# Prompt:
A line containing "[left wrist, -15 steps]" appears in the material below. Return exactly every line from the first through that one, and only those.

# Source material:

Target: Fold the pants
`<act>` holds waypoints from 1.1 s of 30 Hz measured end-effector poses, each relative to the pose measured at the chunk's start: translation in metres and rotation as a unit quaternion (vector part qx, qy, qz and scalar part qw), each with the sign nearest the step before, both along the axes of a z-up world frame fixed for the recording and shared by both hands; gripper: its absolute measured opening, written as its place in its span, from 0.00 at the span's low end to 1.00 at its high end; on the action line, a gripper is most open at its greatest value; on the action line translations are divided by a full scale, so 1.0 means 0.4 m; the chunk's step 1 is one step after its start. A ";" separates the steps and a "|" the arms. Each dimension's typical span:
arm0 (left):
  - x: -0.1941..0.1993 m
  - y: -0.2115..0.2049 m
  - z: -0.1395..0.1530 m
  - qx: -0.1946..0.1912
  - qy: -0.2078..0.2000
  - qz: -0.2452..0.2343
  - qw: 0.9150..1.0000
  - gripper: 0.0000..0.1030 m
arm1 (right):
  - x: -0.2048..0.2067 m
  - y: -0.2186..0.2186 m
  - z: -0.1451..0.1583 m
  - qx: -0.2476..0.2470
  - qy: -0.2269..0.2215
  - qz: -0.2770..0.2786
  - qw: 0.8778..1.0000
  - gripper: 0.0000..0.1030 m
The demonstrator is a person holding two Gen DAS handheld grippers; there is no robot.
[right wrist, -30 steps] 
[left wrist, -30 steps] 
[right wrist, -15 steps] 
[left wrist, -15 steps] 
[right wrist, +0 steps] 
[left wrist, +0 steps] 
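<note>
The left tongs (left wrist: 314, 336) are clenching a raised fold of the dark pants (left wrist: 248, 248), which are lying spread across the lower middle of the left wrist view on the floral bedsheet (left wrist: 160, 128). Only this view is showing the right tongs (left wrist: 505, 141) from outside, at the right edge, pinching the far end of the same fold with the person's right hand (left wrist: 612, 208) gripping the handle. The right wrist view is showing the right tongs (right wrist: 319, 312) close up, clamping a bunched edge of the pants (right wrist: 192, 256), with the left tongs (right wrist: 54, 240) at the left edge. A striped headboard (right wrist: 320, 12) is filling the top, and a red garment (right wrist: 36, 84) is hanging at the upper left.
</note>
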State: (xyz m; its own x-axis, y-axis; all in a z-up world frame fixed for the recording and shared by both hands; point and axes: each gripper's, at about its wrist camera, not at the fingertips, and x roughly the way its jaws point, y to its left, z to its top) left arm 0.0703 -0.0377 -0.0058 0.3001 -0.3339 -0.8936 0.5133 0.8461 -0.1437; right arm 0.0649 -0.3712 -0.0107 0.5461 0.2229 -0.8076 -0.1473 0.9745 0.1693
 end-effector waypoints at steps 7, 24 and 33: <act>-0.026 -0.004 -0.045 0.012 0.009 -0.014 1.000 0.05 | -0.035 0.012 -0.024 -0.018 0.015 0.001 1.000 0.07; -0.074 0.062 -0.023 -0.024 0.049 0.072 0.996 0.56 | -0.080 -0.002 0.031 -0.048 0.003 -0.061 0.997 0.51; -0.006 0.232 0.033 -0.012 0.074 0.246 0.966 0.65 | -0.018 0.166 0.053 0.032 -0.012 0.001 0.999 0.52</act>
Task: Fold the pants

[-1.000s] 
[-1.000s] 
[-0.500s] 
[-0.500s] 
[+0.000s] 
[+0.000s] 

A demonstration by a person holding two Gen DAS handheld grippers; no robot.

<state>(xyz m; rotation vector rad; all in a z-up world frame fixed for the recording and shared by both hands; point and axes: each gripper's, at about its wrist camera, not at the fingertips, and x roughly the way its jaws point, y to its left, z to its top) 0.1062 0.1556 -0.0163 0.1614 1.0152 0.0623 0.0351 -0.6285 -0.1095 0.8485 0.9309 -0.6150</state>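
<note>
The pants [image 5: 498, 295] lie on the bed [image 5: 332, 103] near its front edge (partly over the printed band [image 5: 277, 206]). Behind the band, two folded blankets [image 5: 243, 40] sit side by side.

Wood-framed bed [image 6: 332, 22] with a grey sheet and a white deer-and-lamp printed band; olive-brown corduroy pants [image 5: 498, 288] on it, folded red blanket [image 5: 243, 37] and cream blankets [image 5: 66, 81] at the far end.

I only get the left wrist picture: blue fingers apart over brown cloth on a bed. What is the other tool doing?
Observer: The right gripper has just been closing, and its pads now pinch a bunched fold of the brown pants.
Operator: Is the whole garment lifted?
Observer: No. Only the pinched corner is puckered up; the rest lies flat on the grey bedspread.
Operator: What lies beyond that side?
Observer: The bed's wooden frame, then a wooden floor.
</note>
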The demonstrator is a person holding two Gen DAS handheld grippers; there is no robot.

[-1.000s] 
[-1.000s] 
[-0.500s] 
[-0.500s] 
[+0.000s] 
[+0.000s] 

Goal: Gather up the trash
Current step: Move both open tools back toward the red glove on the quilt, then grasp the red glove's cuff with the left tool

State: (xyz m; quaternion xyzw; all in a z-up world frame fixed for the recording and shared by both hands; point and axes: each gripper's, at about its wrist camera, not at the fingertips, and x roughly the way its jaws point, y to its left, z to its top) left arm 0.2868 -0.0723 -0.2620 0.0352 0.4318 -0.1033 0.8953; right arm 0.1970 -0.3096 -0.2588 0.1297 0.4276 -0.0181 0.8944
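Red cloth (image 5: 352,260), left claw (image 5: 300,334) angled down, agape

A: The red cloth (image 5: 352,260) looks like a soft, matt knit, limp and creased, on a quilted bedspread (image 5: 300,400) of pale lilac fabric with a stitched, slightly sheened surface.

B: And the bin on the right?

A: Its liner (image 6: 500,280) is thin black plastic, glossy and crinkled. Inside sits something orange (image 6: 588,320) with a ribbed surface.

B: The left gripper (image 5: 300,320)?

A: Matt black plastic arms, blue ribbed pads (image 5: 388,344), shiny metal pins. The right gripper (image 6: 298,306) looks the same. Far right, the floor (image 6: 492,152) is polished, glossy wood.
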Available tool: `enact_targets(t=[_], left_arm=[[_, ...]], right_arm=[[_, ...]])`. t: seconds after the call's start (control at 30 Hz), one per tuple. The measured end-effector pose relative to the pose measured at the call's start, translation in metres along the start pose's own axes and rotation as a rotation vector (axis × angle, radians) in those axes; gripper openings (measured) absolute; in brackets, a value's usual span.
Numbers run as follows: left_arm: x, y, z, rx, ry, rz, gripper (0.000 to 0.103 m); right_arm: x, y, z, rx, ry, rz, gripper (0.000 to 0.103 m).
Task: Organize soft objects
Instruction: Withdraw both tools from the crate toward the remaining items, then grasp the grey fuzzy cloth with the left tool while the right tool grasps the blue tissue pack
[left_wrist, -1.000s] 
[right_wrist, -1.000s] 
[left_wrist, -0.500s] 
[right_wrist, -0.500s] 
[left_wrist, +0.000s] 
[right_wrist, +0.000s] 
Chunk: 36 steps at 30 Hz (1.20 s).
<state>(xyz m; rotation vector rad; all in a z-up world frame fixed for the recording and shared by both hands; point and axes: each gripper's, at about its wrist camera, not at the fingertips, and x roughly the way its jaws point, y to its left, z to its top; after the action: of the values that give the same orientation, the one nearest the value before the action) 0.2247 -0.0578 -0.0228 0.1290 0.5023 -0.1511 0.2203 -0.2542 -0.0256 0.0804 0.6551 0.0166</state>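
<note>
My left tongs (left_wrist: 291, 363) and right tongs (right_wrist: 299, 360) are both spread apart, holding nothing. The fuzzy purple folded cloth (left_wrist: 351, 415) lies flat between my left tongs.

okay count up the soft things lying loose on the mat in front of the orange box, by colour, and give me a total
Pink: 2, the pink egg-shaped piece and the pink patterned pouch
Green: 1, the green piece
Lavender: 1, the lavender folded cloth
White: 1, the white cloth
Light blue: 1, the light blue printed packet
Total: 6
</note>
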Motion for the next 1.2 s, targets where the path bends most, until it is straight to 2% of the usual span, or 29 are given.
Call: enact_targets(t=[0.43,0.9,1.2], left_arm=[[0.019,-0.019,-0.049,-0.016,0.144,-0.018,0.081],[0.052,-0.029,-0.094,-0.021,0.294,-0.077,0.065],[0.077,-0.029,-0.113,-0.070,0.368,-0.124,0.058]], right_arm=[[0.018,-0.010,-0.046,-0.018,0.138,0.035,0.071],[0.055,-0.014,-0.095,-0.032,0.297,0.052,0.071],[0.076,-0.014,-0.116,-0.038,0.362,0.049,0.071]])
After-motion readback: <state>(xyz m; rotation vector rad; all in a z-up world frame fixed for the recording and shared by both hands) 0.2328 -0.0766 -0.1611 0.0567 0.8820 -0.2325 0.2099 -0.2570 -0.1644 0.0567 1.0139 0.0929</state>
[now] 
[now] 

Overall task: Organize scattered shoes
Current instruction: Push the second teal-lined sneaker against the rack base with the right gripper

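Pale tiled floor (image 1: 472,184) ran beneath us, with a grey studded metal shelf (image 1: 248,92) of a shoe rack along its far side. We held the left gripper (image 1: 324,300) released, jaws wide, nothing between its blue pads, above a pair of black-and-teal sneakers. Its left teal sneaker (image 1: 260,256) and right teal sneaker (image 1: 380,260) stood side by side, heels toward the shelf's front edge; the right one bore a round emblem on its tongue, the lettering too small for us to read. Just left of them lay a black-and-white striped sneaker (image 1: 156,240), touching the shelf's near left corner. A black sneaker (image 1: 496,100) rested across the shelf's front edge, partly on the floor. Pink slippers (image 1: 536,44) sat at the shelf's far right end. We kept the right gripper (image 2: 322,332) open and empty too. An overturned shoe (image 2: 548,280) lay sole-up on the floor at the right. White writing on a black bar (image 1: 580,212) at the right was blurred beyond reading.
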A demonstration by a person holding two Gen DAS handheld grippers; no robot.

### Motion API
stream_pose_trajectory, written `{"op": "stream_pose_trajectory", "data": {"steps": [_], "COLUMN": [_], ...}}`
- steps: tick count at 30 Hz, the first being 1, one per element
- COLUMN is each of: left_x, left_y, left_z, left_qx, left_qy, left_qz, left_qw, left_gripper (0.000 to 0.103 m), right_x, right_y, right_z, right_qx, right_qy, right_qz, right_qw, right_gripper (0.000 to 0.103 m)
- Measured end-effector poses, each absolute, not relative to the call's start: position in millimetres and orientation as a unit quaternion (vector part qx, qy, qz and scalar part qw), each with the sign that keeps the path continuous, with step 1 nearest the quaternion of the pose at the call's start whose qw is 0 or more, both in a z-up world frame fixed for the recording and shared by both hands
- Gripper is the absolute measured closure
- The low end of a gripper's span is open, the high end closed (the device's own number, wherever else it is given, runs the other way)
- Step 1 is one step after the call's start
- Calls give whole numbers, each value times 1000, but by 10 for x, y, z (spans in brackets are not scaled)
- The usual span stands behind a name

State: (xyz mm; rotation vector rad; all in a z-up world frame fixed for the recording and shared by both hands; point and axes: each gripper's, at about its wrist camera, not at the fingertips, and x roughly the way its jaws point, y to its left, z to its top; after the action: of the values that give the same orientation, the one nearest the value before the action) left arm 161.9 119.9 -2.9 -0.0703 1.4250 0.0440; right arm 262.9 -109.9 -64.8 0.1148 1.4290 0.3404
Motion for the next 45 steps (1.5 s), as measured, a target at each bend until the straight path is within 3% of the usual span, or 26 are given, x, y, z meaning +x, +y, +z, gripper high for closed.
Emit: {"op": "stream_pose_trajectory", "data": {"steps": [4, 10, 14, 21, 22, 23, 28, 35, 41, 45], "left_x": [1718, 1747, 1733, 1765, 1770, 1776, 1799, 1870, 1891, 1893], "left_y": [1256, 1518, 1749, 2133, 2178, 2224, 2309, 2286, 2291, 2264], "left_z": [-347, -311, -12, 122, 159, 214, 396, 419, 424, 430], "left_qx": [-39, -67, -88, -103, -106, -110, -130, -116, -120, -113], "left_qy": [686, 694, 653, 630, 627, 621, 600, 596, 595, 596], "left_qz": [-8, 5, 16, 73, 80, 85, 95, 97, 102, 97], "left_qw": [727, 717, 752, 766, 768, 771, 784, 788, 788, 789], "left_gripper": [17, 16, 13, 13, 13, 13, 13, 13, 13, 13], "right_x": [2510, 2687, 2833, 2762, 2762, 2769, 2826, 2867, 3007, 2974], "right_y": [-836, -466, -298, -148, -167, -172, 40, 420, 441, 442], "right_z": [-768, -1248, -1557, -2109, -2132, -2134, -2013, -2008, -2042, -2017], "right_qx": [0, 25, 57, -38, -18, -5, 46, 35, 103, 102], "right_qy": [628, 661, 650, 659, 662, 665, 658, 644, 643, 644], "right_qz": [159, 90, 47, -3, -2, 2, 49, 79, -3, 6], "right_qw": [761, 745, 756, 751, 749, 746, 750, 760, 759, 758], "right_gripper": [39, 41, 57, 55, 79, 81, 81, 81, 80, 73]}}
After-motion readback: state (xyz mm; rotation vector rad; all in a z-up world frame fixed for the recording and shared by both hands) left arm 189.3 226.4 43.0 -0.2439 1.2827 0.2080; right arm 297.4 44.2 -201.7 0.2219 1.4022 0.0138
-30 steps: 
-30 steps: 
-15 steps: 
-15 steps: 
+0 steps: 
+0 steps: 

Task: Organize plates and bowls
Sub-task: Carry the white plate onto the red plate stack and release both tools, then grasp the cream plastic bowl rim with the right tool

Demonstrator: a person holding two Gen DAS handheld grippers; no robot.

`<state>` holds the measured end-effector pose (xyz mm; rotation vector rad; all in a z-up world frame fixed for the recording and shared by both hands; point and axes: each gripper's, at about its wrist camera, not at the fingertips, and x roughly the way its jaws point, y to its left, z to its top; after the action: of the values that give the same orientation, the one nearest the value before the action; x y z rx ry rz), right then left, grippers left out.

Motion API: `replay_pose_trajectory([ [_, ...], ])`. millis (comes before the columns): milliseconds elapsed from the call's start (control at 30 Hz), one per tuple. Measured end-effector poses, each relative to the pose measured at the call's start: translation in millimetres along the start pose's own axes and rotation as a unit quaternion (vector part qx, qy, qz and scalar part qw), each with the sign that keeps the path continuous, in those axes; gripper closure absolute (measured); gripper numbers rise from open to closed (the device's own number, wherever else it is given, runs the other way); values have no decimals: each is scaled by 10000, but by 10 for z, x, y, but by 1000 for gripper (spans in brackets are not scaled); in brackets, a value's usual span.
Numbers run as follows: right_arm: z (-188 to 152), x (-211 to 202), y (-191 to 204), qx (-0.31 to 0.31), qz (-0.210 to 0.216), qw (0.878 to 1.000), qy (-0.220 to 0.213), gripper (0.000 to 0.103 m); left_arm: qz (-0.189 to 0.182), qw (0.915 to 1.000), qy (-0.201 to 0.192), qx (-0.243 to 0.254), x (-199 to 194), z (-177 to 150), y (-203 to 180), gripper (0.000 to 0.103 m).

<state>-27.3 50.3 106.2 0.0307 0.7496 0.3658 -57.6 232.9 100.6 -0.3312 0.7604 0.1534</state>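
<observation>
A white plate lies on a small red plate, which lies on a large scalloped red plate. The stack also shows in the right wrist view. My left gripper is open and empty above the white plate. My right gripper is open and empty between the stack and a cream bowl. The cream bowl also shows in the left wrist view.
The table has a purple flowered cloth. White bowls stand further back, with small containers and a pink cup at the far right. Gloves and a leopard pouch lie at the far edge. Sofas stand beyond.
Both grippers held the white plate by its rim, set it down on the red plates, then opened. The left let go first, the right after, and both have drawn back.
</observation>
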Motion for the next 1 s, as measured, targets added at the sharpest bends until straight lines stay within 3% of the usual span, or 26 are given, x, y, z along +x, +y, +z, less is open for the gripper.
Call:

# Reply:
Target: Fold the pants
`<act>` holds waypoints from 1.1 s of 30 Hz measured end-effector poses, each relative to the pose measured at the chunk's start: translation in metres and rotation as a unit quaternion (vector part qx, qy, qz and scalar part qw), each with the sign nearest the step before, both along the axes of a z-up world frame fixed for the recording and shared by both hands; gripper: its absolute measured opening, written as its place in its span, from 0.00 at the span's low end to 1.00 at its high end; on the action line, a gripper is most open at its greatest value; on the action line translations are divided by a full scale, so 1.0 means 0.4 m; the chunk's step 1 is one step after its start. A ";" separates the steps and a "|" the arms. Each dimension's typical span:
arm0 (left):
  - x: -0.1941..0.1993 m
  - y: -0.2115..0.2049 m
  - z: -0.1395..0.1530 m
  - qx: -0.1946..0.1912
  - qy: -0.2078..0.2000
  - qz: -0.2452..0.2343
  - qw: 0.9150..1.0000
  - gripper: 0.0000..0.1030 m
arm1 (right):
  - x: -0.2048..0.2067 m
  - y: -0.2186..0.2186 m
  - z: -0.1451..0.1583 m
  - qx: -0.2476..0.2470
  - qy: -0.2269..0.2215
  - qz: -0.2770..0.2786
  - qw: 0.8778..1.0000
  - gripper: 0.0000..0.1030 m
The demonstrator is a person holding two Gen DAS handheld grippers; there is no robot.
[right wrist, -30 steps] 
[left wrist, -30 steps] 
[right wrist, -15 steps] 
[left wrist, -15 steps] 

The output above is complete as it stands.